▶ _Problem to work on_
In the records below, begin at the line containing "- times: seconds" and end at the line containing "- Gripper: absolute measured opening"; quote every line in that span exactly, including both boundary lines, and no others.

Records excerpted from a collection
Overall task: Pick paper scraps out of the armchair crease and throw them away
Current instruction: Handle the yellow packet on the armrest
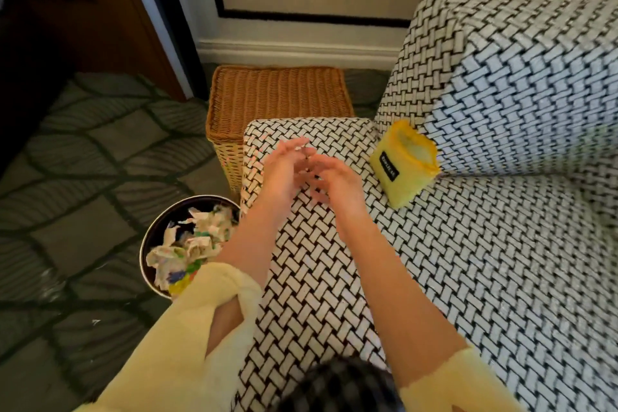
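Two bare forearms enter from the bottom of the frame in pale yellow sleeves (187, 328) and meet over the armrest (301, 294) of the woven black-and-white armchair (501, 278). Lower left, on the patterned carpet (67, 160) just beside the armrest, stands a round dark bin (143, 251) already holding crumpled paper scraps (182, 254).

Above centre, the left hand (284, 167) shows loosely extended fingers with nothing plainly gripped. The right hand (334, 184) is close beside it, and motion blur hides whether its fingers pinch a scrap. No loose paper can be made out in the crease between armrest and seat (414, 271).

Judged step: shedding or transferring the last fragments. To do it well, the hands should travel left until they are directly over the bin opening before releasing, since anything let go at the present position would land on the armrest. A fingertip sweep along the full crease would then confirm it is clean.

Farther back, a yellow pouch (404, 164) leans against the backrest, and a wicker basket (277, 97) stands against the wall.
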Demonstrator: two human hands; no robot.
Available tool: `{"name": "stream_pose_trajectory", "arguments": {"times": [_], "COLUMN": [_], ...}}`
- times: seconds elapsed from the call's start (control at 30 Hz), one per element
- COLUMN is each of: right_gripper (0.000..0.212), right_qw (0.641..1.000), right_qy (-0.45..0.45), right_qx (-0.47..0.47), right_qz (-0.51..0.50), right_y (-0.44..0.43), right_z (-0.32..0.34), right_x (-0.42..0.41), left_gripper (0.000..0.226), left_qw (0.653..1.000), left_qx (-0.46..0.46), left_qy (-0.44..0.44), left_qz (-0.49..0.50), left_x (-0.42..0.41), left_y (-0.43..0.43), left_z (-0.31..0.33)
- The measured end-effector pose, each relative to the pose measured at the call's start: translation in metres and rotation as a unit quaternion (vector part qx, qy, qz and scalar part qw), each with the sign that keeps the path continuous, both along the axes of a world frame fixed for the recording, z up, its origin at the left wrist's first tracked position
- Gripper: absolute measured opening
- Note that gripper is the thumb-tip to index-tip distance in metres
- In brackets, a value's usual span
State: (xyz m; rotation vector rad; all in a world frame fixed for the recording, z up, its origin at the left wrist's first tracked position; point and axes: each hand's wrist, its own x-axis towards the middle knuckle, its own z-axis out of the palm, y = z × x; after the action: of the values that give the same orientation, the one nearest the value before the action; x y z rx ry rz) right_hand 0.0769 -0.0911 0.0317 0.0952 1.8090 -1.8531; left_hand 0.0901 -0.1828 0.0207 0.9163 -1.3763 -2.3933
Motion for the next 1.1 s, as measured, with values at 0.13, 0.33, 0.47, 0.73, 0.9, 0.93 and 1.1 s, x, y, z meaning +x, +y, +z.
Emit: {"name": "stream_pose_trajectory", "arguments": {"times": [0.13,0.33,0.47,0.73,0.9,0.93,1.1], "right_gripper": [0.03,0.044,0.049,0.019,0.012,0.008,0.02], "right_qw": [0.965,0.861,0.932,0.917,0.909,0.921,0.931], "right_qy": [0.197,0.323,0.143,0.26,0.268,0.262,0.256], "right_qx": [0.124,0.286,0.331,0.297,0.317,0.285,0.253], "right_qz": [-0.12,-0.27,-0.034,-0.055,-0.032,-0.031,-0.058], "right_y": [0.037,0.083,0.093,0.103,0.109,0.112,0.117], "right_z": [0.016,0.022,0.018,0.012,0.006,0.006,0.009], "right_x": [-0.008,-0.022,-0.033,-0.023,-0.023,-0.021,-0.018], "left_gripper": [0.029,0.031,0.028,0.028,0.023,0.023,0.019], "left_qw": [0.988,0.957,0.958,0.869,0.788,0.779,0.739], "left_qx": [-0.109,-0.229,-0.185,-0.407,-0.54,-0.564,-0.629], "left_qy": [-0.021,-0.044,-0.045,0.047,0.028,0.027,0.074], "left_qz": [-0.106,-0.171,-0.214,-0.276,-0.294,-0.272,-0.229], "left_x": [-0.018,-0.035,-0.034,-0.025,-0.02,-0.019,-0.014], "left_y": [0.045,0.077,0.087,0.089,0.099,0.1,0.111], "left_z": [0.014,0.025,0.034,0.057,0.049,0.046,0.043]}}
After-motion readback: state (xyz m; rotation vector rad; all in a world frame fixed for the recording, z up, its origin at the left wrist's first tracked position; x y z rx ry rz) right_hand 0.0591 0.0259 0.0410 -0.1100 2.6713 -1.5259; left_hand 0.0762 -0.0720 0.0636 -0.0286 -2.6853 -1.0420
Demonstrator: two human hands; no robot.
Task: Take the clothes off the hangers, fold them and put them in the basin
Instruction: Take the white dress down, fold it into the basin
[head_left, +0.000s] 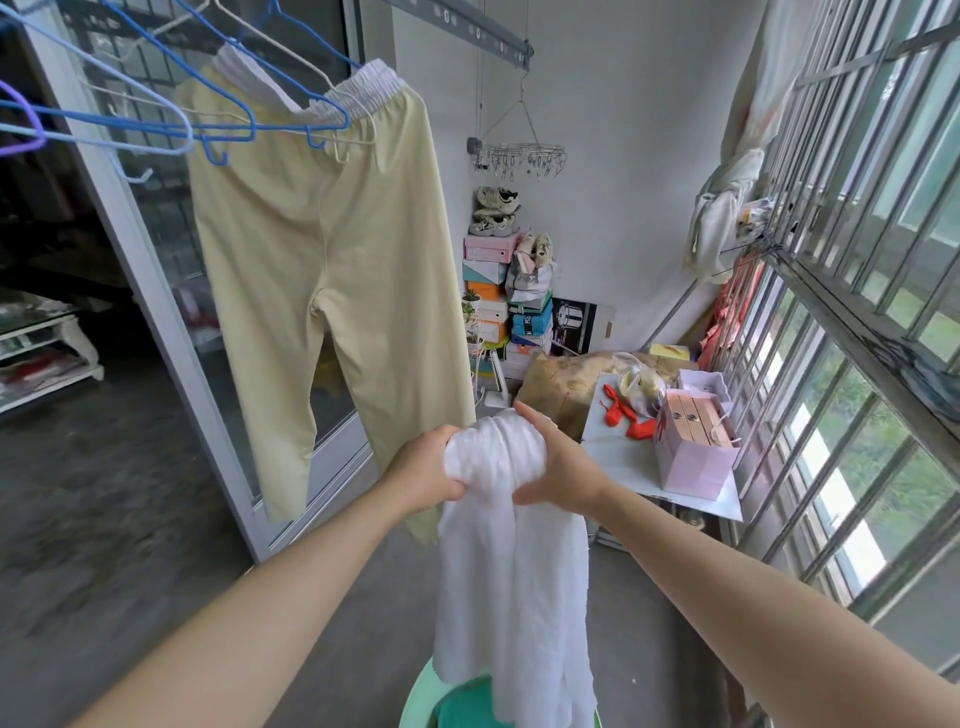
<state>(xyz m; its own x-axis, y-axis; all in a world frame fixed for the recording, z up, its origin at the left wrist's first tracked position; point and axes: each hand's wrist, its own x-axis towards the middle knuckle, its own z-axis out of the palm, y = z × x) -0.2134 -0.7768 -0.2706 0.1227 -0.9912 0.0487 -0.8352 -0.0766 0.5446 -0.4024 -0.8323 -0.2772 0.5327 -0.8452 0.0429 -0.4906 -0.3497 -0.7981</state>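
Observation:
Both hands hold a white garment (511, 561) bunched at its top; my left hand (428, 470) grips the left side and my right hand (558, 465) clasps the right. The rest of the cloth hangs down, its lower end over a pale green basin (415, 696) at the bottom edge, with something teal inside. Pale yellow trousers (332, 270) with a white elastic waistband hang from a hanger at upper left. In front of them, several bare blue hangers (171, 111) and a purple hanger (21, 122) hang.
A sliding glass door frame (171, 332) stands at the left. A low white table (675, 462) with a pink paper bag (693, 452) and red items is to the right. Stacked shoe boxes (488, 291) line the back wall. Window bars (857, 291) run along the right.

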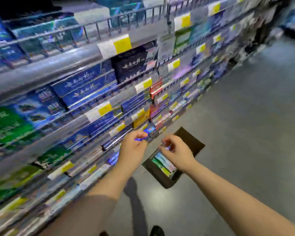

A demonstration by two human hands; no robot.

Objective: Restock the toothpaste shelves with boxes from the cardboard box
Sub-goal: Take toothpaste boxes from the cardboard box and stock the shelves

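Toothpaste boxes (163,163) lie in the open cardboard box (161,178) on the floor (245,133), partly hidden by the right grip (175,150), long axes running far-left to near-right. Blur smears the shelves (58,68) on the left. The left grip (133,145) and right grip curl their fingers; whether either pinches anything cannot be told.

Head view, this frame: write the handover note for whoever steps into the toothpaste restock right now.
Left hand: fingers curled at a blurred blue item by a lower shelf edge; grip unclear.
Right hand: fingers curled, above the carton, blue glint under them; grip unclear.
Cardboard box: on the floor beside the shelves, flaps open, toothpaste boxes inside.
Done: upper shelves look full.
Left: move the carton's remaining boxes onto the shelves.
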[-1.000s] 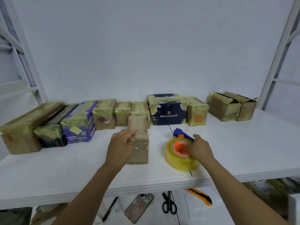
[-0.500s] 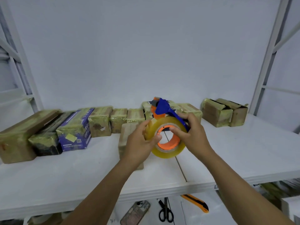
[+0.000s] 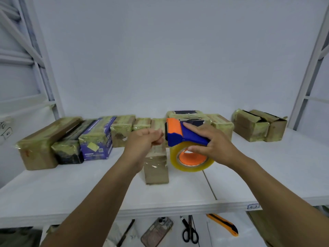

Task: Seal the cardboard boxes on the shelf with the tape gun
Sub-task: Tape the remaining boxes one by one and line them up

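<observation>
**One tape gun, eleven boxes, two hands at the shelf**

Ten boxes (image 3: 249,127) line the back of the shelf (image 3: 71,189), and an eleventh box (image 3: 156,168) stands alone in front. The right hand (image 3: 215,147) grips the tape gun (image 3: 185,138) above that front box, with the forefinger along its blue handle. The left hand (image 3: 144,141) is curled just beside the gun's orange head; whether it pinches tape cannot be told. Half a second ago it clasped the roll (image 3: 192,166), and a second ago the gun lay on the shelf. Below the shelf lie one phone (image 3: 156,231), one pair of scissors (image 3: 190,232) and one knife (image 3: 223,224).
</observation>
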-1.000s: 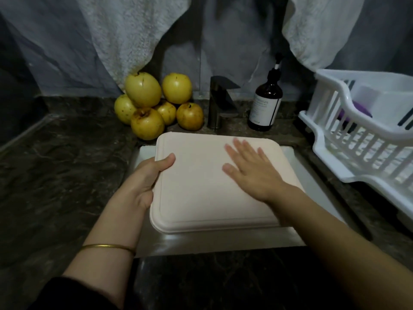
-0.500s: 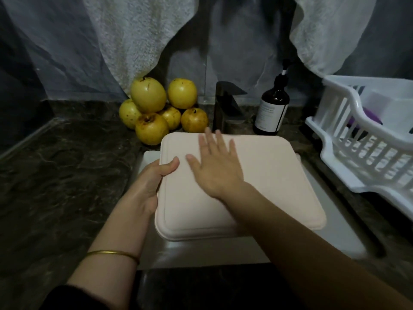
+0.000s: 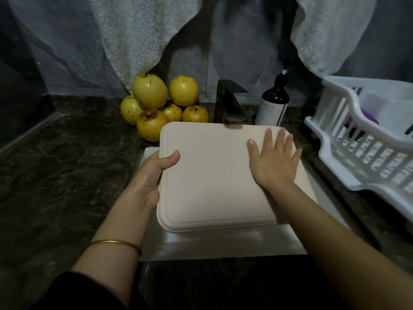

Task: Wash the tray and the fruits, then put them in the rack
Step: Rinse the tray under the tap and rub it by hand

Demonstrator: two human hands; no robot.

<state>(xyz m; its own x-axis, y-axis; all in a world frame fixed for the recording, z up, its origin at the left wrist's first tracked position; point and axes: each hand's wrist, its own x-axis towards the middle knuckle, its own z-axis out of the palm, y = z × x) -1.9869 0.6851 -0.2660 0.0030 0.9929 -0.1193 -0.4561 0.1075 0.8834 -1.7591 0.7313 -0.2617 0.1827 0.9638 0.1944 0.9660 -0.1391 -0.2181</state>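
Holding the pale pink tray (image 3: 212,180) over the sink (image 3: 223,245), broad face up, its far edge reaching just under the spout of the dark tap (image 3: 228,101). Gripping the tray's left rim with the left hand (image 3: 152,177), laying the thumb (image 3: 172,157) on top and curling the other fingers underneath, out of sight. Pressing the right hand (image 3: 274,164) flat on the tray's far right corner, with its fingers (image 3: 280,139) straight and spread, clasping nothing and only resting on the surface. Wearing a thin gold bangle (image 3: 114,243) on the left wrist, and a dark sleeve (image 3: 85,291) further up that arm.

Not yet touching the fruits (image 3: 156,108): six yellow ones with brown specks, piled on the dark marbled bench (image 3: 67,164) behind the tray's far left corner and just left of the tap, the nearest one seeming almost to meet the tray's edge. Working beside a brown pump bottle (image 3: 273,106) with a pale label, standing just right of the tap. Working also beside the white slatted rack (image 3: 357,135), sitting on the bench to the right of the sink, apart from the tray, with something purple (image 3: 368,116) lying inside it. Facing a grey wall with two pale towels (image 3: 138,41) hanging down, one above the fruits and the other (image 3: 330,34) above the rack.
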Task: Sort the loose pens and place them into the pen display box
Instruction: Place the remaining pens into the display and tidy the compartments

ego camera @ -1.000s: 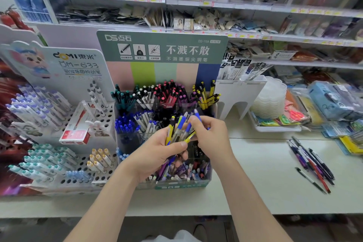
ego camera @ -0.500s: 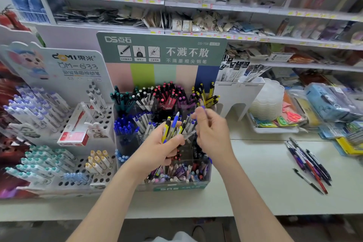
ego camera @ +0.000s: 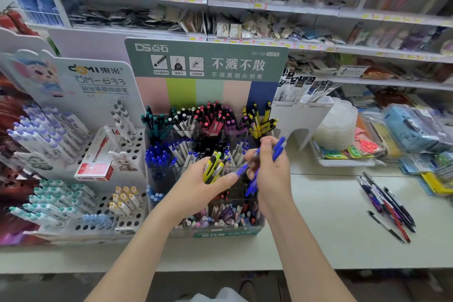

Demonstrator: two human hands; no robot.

▶ _Written solution_
- times: seconds elapsed from the call's start (control at 30 Hz), one per element
- COLUMN is each of: right_gripper (0.000..0.212), right_qw (0.641..1.000), right_qy (-0.45..0.45), right_qx (-0.47..0.47), right_qz (-0.51..0.50), right_y (-0.44..0.43), right_z (-0.32..0.34), right_x (-0.42..0.41), left_gripper (0.000..0.226), left_qw (0.653..1.000), left_qx (-0.46..0.46), left_qy (-0.44..0.44), left_qz (-0.49..0.50), left_x (-0.42..0.41), left_y (-0.43..0.43), left_z (-0.31..0.33)
- The measured end-effector pose, each relative to the pose measured at the call's start: translation in metres and rotation as a unit quaternion (vector part qx, qy, qz and scalar part qw), each with the sign that keeps the path continuous, both along the axes of a world frame fixed for the recording, z up, its origin at the left wrist's first tracked position
- Gripper: absolute measured opening

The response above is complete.